# Taxation of the tip



## BSki (Aug 3, 2017)

Talking with a pax last night about Uber/Lyft who does what, who takes what etc.

She asked "But you get to keep your tips in Uber right" I said we do, but with Uber, when tipped in the App, we get taxed on it. Lyft doesn't tax the tips (as far as I have read)

At the end of the ride she said "I was going to tip you in the app, but now I know better" and handed me a $5 on a minimum ride.

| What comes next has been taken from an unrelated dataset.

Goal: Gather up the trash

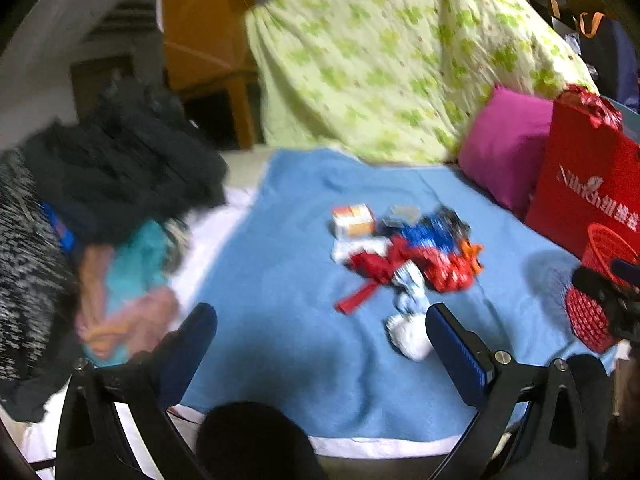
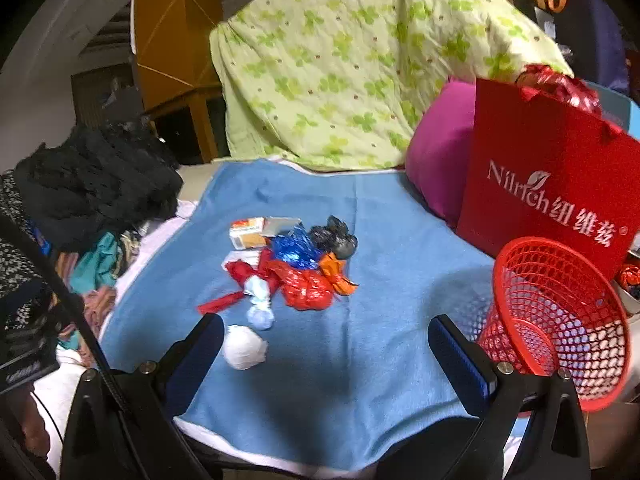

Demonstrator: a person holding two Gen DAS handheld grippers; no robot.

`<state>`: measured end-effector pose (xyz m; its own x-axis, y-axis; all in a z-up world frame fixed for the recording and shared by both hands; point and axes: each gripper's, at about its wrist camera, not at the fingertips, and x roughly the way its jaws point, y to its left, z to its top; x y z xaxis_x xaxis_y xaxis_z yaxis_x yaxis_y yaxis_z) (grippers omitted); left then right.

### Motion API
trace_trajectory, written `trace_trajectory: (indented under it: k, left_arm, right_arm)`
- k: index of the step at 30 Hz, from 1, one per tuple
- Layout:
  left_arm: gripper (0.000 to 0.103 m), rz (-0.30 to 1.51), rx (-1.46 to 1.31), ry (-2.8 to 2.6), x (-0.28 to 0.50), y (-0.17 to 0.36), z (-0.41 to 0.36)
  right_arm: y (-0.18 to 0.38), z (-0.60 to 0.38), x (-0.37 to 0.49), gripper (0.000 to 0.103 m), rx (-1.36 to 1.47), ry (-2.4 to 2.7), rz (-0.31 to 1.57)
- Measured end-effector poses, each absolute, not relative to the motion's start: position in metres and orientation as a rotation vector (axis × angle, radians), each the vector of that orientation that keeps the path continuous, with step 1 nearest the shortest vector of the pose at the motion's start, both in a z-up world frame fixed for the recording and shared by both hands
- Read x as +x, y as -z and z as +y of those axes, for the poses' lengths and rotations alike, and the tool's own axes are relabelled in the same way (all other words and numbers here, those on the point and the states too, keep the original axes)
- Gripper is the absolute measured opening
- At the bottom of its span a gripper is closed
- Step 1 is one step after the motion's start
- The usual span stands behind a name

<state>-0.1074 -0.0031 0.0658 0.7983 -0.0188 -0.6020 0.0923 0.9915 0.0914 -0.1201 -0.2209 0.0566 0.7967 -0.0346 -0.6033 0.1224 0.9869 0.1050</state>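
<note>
Each gripper, left gripper (image 1: 320, 336) and right gripper (image 2: 326, 344), has black angular arms at the lower frame corners, silver screws at the pivots and blue ribbed finger pads (image 2: 460, 364).

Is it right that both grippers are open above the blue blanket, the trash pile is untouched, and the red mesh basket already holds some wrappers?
Not quite: in the right wrist view the red mesh basket looks empty. The rest holds: both grippers open, trash pile on the blue blanket.

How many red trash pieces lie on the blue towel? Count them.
2 seen: a crumpled red wrapper mid-pile and a red strip at its left edge. More may be hidden beneath.
</note>
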Motion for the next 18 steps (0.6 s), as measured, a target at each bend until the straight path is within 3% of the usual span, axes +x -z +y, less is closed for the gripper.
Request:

As far as what I know I shared actual facts.


----------



## steveK2016 (Jul 31, 2016)

Lyft isn't taxing nor not-taxing your tips. The Federal Government is taxing your tips and you are as much obligated to claim your tips on yojr income whether you received the tips electronically or by cash. 

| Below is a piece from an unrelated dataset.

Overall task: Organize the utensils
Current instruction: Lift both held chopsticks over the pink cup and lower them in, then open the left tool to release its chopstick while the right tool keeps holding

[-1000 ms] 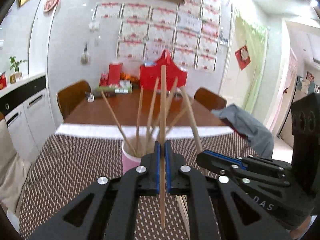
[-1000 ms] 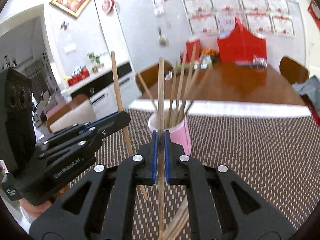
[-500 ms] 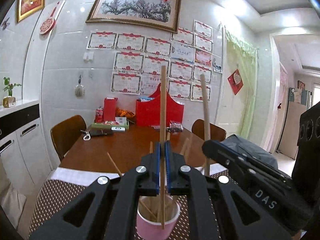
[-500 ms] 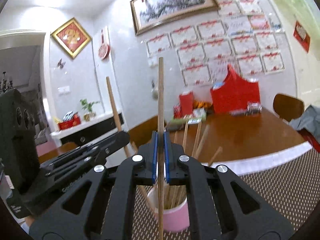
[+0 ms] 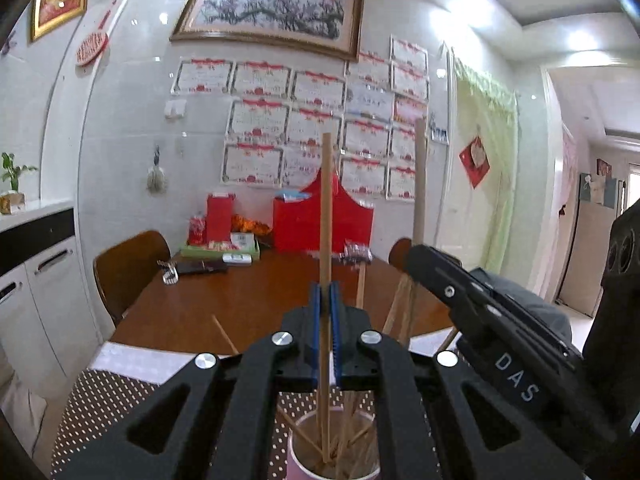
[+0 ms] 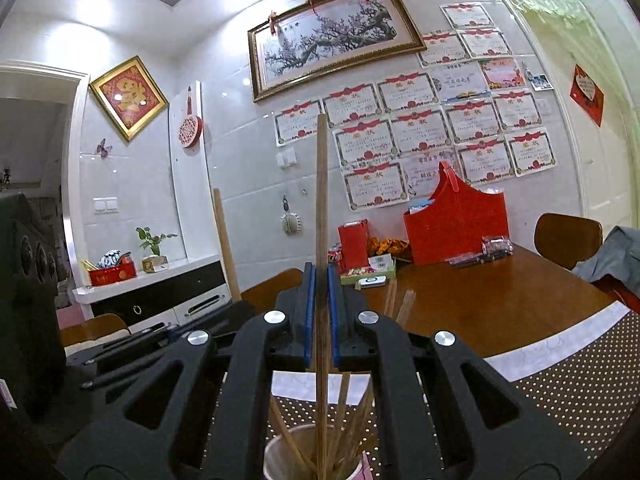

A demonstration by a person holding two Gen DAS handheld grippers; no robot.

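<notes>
Nearest to you, the pink cup (image 5: pixel 332 456) sits on the dotted brown mat (image 5: pixel 100 404), directly below both grippers, and it serves as the reference point here. It holds a loose bundle of wooden chopsticks (image 5: pixel 352 444) leaning against its rim at various angles.

Your left gripper (image 5: pixel 329 300) is clamped on one chopstick (image 5: pixel 326 208), held upright; its lower end reaches down inside the cup and its upper end rises well above the blue pads (image 5: pixel 316 320). Your right gripper (image 6: pixel 320 284) is likewise closed on a second chopstick (image 6: pixel 321 184), also upright, with its lower end inside the same cup (image 6: pixel 280 460) among the other sticks.

In the left wrist view the right gripper's body (image 5: pixel 500 344) shows just to the right of the cup, with its chopstick (image 5: pixel 419 184) standing above it. In the right wrist view the left gripper's body (image 6: pixel 160 336) lies to the left of the cup.

Beyond the cup, past the mat's white edge, the brown wooden table (image 5: pixel 248 304) extends away. At its far end, well apart from the cup, stand a red box (image 5: pixel 320 220), a smaller red carton (image 5: pixel 219 216) and a tray of small items (image 5: pixel 224 248). A brown chair (image 5: pixel 128 264) stands left of the table. On the wall behind hang rows of certificates (image 5: pixel 304 132) and a framed painting (image 5: pixel 272 12).
</notes>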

Now whether you do or your dont is up to you to decide.


----------



## BSki (Aug 3, 2017)

steveK2016 said:


> Lyft isn't taxing nor not-taxing your tips. The Federal Government is taxing your tips and you are as much obligated to claim your tips on yojr income whether you received the tips electronically or by cash.
> 
> Now whether you do or your dont is up to you to decide.


Thought I read somewhere that Lyft does not include the tips on the 1099 whereas Uber will.


----------



## steveK2016 (Jul 31, 2016)

BSki said:


> Thought I read somewhere that Lyft does not include the tips on the 1099 whereas Uber will.


Reporting tips is different then taxing you. Whether or not its on your 1099, you are still obgligated by law to report it yourself so technically it shouldnt matter, right?


----------



## I_Like_Spam (May 10, 2015)

BSki said:


> Thought I read somewhere that Lyft does not include the tips on the 1099 whereas Uber will.


Just because something isn't on a 1099, doesn't mean that it isn't taxable.

None of my income driving yellow cab was reported to IRS on a 1099, yet it was still quite taxable.


----------



## PTUber (Sep 16, 2015)

Oh I'm sure there are a lot of drivers that claim their cash tips with the IRS...well maybe not!


----------



## Mars Troll Number 4 (Oct 30, 2015)

PTUber said:


> Oh I'm sure there are a lot of drivers that claim their cash tips with the IRS...well maybe not!


The taxi drivers have slowly been shifting to reporting all their revenue over the last 10 years or so...as cash fares slowly dwindle away...


----------



## Tihstae (Jan 31, 2017)

Mears Troll Number 4 said:


> The taxi drivers have slowly been shifting to reporting all their revenue over the last 10 years or so...as cash fares slowly dwindle away...


Wait, are you saying that taxi drivers were NOT reporting some/all income before when it was all cash? I just can't believe that there is a dishonest taxi driver. This just can't be true!


----------



## Mars Troll Number 4 (Oct 30, 2015)

Tihstae said:


> Wait, are you saying that taxi drivers were NOT reporting some/all income before when it was all cash? I just can't believe that there is a dishonest taxi driver. This just can't be true!


I could easily shave $50 A SHIFT off my revenue reporting as it is, back in the day you could hide all of it, with how loose the reporting requirements where.


----------